[DATASET CONTENT — start]

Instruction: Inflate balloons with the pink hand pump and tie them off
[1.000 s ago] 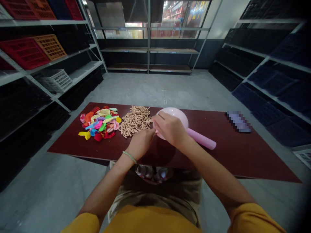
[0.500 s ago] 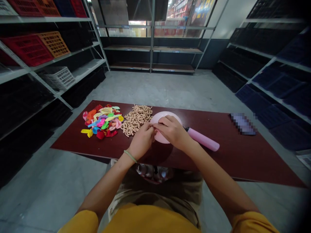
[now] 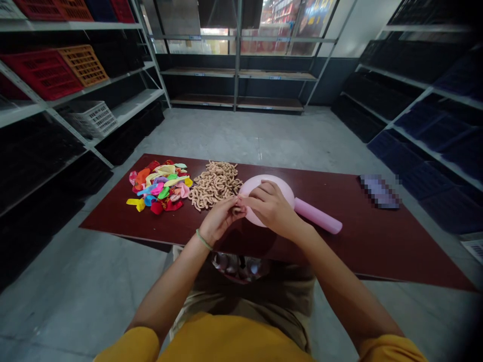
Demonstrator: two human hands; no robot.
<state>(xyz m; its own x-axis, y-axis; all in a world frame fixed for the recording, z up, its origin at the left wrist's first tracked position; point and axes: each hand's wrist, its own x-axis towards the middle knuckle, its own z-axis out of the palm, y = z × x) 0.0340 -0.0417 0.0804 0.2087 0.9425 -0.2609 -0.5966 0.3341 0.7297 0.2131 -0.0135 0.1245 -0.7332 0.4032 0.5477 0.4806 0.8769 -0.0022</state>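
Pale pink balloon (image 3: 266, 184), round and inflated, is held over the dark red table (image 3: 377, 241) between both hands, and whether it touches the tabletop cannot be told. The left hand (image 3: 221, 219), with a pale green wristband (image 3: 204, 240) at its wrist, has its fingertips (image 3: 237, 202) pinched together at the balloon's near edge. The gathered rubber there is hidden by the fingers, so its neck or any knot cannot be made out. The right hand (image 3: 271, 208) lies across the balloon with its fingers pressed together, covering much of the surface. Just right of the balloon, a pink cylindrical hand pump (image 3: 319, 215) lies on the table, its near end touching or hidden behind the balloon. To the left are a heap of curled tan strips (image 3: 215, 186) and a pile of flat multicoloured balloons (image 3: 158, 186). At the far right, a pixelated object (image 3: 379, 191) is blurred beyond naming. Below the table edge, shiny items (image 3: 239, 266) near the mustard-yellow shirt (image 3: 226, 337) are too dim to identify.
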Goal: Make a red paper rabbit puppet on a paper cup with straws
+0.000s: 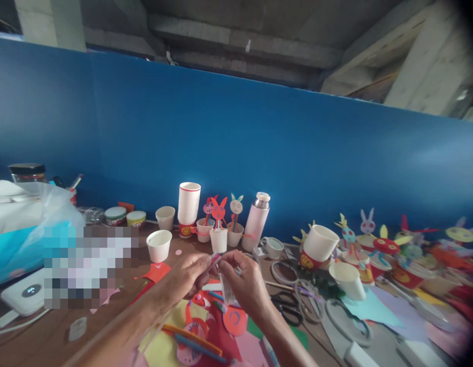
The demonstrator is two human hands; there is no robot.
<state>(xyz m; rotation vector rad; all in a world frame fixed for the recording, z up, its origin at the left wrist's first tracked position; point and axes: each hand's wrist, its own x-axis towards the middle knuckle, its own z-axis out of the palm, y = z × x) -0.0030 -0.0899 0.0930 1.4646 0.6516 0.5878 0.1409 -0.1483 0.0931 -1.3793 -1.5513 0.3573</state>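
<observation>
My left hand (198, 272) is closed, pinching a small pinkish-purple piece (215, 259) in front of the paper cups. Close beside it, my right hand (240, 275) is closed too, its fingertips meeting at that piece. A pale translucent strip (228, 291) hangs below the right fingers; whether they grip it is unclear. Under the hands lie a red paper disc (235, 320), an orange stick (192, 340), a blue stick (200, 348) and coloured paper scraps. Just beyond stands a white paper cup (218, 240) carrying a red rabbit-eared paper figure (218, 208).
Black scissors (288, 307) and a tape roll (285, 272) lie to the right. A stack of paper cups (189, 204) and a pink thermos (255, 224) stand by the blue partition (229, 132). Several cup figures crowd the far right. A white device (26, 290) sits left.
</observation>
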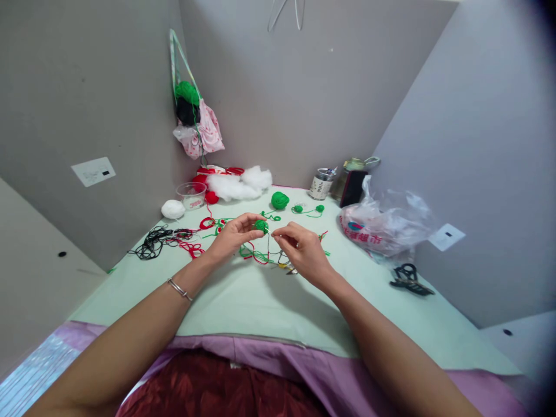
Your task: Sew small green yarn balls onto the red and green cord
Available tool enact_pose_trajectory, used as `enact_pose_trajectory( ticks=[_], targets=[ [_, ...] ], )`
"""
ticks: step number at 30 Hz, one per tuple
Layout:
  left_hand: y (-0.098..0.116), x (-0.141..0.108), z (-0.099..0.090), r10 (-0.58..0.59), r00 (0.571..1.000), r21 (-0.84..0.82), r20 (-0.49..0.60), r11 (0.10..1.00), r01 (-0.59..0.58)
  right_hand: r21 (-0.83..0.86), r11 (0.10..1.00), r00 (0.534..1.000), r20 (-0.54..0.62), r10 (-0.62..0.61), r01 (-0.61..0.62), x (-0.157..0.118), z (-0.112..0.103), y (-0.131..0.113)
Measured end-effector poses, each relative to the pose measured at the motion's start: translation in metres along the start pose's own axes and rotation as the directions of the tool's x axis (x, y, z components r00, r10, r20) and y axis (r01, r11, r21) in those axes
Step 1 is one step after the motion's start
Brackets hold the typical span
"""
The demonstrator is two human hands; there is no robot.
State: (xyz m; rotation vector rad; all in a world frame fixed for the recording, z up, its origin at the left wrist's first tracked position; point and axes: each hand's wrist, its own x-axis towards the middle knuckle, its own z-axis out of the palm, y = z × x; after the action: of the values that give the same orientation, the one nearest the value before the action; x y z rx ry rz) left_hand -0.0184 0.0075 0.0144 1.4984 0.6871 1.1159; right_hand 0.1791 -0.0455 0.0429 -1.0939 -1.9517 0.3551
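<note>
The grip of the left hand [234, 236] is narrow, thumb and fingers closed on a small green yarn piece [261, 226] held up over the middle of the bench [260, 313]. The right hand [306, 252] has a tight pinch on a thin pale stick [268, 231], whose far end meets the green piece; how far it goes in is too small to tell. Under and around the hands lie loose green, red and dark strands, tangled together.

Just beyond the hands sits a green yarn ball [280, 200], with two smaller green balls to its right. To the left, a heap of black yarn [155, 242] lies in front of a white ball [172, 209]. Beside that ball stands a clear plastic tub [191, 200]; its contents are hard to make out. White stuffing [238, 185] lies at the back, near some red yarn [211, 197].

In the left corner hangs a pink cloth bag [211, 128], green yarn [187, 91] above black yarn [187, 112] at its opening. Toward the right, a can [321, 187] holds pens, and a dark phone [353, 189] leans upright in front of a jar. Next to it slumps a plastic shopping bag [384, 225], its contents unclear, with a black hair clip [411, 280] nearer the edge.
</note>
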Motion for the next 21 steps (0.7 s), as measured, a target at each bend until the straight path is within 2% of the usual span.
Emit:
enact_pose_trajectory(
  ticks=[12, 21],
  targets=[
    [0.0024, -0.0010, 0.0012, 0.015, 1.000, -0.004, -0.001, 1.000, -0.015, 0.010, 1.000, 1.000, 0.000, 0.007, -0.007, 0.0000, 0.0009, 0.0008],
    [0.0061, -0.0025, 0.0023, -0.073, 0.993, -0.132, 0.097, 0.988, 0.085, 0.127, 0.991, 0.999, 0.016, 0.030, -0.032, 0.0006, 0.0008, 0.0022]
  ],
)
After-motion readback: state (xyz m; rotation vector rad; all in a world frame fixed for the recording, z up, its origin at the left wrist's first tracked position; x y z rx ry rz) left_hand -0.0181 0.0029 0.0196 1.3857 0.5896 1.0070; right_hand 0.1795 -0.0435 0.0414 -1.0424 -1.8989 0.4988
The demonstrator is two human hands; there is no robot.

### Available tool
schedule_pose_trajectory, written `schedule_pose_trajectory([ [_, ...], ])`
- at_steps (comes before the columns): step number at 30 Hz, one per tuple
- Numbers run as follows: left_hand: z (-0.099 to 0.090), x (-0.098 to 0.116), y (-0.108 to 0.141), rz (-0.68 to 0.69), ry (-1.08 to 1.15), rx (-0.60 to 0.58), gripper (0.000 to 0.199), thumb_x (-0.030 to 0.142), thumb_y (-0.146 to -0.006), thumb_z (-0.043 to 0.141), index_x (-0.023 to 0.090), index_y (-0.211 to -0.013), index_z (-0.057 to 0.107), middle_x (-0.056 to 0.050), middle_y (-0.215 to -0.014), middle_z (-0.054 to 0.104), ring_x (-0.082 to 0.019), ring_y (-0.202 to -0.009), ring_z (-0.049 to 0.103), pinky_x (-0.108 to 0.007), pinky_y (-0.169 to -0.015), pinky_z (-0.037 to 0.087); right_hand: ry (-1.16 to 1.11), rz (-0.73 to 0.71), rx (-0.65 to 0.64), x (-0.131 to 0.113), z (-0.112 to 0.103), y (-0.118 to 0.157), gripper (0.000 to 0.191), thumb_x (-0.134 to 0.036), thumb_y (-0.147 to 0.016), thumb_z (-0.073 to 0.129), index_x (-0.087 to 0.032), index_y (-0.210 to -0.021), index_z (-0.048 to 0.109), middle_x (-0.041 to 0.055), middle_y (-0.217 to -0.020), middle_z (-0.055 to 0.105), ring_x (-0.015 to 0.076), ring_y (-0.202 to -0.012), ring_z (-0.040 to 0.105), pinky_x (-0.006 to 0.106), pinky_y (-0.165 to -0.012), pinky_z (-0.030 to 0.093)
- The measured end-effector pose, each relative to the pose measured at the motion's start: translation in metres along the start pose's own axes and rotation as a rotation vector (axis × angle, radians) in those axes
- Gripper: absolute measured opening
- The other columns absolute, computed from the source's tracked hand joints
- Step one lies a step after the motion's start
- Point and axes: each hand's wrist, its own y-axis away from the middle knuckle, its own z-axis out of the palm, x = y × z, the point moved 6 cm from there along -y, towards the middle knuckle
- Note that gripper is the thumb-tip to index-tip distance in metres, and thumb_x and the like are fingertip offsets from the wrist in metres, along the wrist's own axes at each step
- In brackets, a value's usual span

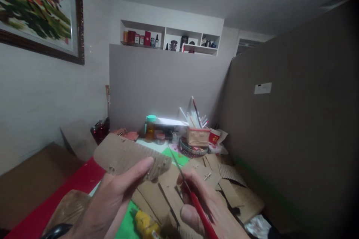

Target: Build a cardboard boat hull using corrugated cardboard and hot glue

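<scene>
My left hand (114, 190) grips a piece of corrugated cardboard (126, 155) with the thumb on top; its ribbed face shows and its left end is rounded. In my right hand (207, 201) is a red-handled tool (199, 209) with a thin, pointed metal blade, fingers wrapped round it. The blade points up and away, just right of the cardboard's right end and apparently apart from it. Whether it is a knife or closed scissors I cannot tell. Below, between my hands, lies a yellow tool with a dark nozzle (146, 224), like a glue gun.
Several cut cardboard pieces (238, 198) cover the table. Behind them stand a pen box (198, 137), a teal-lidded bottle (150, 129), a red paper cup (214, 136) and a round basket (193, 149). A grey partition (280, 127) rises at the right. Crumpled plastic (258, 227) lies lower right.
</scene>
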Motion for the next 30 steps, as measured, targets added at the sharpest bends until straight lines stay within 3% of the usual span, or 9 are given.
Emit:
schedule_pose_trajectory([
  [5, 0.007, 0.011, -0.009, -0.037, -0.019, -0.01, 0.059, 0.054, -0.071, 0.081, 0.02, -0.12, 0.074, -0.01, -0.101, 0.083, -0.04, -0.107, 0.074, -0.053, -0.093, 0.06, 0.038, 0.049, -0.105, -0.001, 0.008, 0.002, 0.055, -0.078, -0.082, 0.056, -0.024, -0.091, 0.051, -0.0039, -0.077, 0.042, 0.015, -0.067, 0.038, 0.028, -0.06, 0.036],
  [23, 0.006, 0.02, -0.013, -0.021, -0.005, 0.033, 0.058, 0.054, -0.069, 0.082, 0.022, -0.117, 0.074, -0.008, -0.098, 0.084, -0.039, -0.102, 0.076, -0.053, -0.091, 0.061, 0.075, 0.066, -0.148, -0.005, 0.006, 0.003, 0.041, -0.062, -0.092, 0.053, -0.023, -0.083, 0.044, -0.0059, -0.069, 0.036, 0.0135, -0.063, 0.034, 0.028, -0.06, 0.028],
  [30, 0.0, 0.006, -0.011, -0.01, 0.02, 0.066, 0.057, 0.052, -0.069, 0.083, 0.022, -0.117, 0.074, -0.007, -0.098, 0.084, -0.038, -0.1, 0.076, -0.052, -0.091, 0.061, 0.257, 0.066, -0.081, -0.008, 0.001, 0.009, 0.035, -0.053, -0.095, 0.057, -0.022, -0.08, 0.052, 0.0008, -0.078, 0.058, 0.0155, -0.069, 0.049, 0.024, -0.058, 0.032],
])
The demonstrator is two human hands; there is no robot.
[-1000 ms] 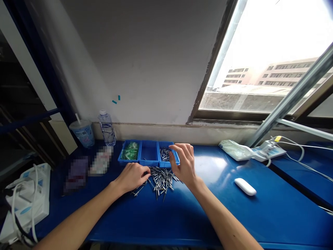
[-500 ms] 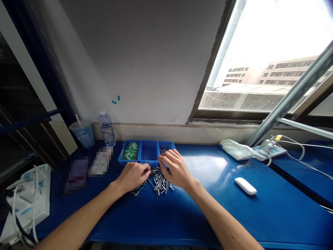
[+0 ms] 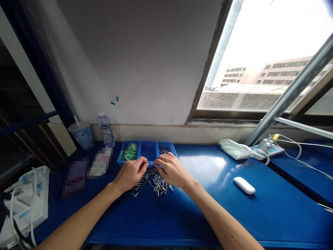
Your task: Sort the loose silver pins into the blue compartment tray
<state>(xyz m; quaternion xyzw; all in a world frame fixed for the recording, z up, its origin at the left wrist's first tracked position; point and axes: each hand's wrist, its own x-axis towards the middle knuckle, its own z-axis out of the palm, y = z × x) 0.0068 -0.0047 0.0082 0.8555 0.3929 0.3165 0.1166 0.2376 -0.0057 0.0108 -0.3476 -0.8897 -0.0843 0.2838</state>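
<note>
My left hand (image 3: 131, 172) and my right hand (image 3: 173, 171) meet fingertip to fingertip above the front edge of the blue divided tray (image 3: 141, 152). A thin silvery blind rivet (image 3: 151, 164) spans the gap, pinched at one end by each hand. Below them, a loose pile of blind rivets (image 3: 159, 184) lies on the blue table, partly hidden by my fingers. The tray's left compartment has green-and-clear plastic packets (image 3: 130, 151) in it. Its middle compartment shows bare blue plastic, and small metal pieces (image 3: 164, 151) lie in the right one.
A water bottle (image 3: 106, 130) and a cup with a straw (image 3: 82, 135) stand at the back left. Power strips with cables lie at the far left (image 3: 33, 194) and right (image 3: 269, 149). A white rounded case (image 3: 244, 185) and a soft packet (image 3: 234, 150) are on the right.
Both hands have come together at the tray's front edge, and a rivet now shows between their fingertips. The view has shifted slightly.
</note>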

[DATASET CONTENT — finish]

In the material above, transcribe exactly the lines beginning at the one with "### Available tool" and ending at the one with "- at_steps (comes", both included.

### Available tool
schedule_pose_trajectory, written `schedule_pose_trajectory([ [_, ...], ])`
- at_steps (comes before the columns): step number at 30 Hz, one per tuple

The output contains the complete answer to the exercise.